5

is it possible to write a single character using a syscall from within an inline assembly block? if so, how? it should look "something" like this:

__asm__ __volatile__
                    (
                     " movl $1,  %%edx \n\t"
                     " movl $80, %%ecx \n\t"
                     " movl $0,  %%ebx \n\t"
                     " movl $4,  %%eax \n\t"
                     " int $0x80       \n\t"
                     ::: "%eax", "%ebx", "%ecx", "%edx"
                    );

$80 is 'P' in ascii, but that returns nothing.

any suggestions much appreciated!

guest
  • 203
  • 1
  • 3
  • 7

3 Answers3

8

You can use architecture-specific constraints to directly place the arguments in specific registers, without needing the movl instructions in your inline assembly. Furthermore, then you can then use the & operator to get the address of the character:

#include <sys/syscall.h>

void sys_putc(char c) {
    // write(int fd, const void *buf, size_t count); 
    int ret;
    asm volatile("int $0x80" 
            : "=a"(ret)                    // outputs
            : "a"(SYS_write), "b"(1), "c"(&c), "d"(1)  // inputs
            : "memory");                   // clobbers
}

int main(void) {
    sys_putc('P');
    sys_putc('\n');
}

(Editor's note: the "memory" clobber is needed, or some other way of telling the compiler that the memory pointed-to by &c is read. How can I indicate that the memory *pointed* to by an inline ASM argument may be used?)

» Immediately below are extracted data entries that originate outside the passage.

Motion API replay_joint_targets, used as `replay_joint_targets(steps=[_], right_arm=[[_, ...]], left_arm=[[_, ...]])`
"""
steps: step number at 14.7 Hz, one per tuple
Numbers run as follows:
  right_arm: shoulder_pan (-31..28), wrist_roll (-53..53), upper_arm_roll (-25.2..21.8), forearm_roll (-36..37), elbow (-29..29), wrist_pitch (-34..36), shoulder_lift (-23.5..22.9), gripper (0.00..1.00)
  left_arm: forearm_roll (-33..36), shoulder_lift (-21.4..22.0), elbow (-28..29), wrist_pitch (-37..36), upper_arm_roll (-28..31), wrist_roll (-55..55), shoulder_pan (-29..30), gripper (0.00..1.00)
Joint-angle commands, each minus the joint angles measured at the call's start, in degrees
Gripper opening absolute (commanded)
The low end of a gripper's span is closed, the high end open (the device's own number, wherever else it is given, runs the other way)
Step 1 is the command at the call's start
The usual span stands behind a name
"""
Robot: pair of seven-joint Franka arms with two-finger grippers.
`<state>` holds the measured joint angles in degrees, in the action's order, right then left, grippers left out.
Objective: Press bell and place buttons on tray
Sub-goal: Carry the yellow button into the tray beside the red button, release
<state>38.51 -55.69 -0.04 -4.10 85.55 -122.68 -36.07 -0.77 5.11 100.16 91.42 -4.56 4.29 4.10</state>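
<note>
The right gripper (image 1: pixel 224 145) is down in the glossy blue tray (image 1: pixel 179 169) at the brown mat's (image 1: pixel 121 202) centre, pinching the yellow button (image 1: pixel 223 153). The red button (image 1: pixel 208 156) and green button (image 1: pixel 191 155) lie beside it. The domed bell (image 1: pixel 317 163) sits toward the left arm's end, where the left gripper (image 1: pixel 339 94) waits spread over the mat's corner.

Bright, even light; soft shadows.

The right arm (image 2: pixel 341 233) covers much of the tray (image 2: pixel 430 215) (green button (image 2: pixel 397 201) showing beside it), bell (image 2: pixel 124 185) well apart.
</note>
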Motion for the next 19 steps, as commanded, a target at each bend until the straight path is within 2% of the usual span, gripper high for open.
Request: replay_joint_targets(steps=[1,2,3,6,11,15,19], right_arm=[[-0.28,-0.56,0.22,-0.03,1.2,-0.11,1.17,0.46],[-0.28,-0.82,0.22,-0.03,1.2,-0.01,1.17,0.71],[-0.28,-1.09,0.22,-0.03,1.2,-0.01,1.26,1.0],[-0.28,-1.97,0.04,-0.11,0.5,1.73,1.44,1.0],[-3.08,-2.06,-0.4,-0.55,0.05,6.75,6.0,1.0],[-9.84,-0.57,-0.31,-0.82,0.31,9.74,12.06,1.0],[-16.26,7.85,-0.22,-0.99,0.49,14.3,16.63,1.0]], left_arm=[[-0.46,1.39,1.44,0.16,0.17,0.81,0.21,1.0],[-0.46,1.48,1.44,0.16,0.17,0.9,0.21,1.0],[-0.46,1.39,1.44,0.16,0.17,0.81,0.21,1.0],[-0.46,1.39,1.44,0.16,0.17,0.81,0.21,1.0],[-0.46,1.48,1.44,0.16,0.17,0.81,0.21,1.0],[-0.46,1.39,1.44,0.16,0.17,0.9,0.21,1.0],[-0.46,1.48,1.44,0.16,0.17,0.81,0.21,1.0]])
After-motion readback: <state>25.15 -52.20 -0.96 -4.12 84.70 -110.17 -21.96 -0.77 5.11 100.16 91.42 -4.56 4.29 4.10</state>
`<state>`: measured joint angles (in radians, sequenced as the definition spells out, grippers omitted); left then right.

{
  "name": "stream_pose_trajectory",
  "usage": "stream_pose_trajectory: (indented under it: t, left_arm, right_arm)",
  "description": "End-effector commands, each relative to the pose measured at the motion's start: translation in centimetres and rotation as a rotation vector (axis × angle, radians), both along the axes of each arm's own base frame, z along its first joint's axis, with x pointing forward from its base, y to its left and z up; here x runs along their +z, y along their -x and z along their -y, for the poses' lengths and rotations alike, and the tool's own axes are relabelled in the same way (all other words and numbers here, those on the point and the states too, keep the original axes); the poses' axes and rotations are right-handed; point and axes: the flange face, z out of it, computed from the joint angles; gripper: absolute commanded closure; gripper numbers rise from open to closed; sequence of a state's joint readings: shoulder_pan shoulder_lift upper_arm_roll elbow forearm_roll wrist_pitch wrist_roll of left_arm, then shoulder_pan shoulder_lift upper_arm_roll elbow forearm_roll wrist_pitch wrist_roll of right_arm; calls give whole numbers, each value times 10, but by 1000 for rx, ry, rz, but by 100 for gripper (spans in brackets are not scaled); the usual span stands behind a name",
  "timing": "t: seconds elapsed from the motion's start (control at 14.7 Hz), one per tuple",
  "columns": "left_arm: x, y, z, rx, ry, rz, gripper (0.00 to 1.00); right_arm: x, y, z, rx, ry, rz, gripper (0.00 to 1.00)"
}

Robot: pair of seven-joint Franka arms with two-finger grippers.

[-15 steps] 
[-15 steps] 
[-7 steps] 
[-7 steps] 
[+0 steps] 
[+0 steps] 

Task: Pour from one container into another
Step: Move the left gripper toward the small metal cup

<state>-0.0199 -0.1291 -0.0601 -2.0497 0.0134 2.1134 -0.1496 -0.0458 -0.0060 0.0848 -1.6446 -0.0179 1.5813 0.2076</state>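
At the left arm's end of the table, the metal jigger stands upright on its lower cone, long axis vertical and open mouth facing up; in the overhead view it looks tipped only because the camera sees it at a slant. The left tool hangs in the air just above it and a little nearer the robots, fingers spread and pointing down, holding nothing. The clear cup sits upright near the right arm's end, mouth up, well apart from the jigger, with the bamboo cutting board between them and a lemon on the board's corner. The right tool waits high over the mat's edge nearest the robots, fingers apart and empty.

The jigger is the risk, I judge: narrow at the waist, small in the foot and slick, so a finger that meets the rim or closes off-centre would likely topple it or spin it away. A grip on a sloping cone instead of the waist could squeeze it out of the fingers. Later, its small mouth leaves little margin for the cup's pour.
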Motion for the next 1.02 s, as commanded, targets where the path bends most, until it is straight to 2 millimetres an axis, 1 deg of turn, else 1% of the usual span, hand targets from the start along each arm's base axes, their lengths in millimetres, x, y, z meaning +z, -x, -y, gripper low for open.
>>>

(In this case, =a(ret) is needed to indicate that the syscall clobbers EAX. We can't list EAX as a clobber because we need an input operand to use that register. The "a" constraint is like "r" but can only pick AL/AX/EAX/RAX. )

$ cc -m32 sys_putc.c && ./a.out
P

You could also return the number of bytes written that the syscall returns, and use "0" as a constraint to indicate EAX again:

int sys_putc(char c) {
    int ret;
    asm volatile("int $0x80" : "=a"(ret) : "0"(SYS_write), "b"(1), "c"(&c), "d"(1) : "memory");
    return ret;
}

Note that on error, the system call return value will be a -errno code like -EBADF (bad file descriptor) or -EFAULT (bad pointer).

The normal libc system call wrapper functions check for a return value of unsigned eax > -4096UL and set errno + return -1.


Also note that compiling with -m32 is required: the 64-bit syscall ABI uses different call numbers (and registers), but this asm is hard-coding the slow way of invoking the 32-bit ABI, int $0x80.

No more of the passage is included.